● What the exercise asks
Your answer must be a word-for-word copy of the listing, with all pictures excluded.

● Data excerpt
####

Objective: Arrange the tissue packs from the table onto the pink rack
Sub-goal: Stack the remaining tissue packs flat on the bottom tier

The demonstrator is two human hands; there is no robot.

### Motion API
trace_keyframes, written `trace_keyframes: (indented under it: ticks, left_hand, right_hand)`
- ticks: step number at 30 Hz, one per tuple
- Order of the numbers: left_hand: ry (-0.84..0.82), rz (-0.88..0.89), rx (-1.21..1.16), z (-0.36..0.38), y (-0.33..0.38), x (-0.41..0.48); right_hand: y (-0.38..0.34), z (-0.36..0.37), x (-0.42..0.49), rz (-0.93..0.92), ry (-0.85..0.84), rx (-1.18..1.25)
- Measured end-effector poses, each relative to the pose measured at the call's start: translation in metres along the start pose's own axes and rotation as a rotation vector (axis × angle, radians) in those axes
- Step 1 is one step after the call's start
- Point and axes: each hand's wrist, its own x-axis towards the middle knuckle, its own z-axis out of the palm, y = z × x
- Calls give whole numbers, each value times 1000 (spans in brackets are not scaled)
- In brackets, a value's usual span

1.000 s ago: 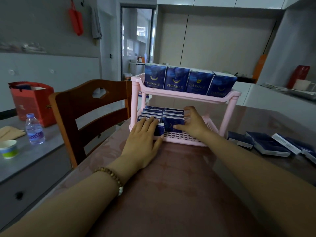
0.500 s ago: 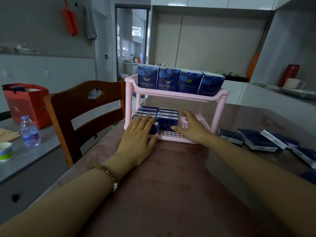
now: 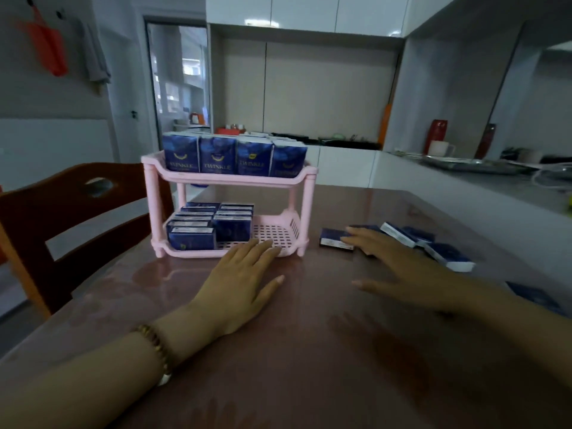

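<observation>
A pink two-tier rack (image 3: 305, 209) stands on the brown table (image 3: 309, 351). Its top shelf holds a row of upright dark blue tissue packs (image 3: 216, 154). Two rows of packs (image 3: 210, 224) fill the left part of the bottom shelf; the right part is bare. My left hand (image 3: 241, 283) lies flat and open on the table, fingertips at the rack's front rim. My right hand (image 3: 399, 267) is open over the loose packs to the right of the rack, fingertips on the nearest pack (image 3: 335, 239). Several more packs (image 3: 445, 257) lie beyond it.
A wooden chair (image 3: 62, 224) stands at the table's left side. A white counter (image 3: 483, 193) with a red jug (image 3: 436, 136), a mug and a metal tray runs along the right. Another blue pack (image 3: 532, 294) lies near my right forearm.
Both hands have left the packs on the bottom shelf. The left hand drew back to the rack's front rim; the right hand swung right to the loose packs on the table.
</observation>
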Motion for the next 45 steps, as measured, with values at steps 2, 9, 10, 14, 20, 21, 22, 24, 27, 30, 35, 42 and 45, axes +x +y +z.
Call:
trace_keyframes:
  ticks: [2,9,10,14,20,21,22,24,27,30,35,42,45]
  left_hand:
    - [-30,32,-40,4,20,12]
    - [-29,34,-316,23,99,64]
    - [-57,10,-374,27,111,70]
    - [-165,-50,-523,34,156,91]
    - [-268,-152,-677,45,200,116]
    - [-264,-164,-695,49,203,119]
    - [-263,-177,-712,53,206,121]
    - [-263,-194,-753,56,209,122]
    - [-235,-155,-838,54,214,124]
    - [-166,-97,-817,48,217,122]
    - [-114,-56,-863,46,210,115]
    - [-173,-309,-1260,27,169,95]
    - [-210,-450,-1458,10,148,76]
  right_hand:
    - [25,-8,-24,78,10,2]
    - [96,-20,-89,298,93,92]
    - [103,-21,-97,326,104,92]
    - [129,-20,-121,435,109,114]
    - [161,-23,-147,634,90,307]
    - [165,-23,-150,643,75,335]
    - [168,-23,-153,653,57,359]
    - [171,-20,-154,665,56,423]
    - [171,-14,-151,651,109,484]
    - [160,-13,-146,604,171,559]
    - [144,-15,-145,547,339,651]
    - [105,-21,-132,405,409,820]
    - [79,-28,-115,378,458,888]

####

● Written solution
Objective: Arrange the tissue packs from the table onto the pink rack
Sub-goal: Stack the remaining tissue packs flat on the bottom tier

The demonstrator is two human hands; there is no robot.

### Motion API
trace_keyframes, written `trace_keyframes: (indented under it: ticks, left_hand, right_hand)`
- ticks: step number at 30 Hz, one per tuple
- Order of the numbers: left_hand: ry (-0.84..0.82), rz (-0.88..0.89), rx (-1.21..1.16), z (-0.36..0.38), y (-0.33..0.38), x (-0.41..0.48); right_hand: y (-0.38..0.34), z (-0.36..0.37), x (-0.42..0.49), rz (-0.93..0.92), ry (-0.85..0.84), rx (-1.18..1.25)
- Measured end-effector poses, each relative to the pose measured at the call's start: translation in metres along the start pose's own axes and rotation as a rotation vector (axis × angle, radians) in those axes
- Step 1 is one step after the call's start
- Point and axes: each hand's wrist, its own x-axis towards the middle knuckle, its own z-axis out of the palm, y = z × x
- Calls give whole numbers, each value times 1000 (spans in brackets are not scaled)
- In brackets, a value's usual span

1.000 s ago: 
0.500 s ago: 
now: 

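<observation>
A pink two-tier rack (image 3: 305, 209) stands on the brown table (image 3: 309, 351). Its top shelf holds a row of upright dark blue tissue packs (image 3: 216, 154). Two rows of packs (image 3: 210, 224) fill the left part of the bottom shelf; the right part is bare. My left hand (image 3: 241, 283) lies flat and open on the table, fingertips at the rack's front rim. My right hand (image 3: 399, 267) is open over the loose packs to the right of the rack, fingertips on the nearest pack (image 3: 335, 239). Several more packs (image 3: 445, 257) lie beyond it.
A wooden chair (image 3: 62, 224) stands at the table's left side. A white counter (image 3: 483, 193) with a red jug (image 3: 436, 136), a mug and a metal tray runs along the right. Another blue pack (image 3: 532, 294) lies near my right forearm.
Both hands have left the packs on the bottom shelf. The left hand drew back to the rack's front rim; the right hand swung right to the loose packs on the table.
</observation>
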Motion for the next 45 steps, as measured, with values at steps 2, 9, 10, 14, 20, 21, 22, 24, 27, 30, 35, 42 and 45, axes +x +y +z.
Call:
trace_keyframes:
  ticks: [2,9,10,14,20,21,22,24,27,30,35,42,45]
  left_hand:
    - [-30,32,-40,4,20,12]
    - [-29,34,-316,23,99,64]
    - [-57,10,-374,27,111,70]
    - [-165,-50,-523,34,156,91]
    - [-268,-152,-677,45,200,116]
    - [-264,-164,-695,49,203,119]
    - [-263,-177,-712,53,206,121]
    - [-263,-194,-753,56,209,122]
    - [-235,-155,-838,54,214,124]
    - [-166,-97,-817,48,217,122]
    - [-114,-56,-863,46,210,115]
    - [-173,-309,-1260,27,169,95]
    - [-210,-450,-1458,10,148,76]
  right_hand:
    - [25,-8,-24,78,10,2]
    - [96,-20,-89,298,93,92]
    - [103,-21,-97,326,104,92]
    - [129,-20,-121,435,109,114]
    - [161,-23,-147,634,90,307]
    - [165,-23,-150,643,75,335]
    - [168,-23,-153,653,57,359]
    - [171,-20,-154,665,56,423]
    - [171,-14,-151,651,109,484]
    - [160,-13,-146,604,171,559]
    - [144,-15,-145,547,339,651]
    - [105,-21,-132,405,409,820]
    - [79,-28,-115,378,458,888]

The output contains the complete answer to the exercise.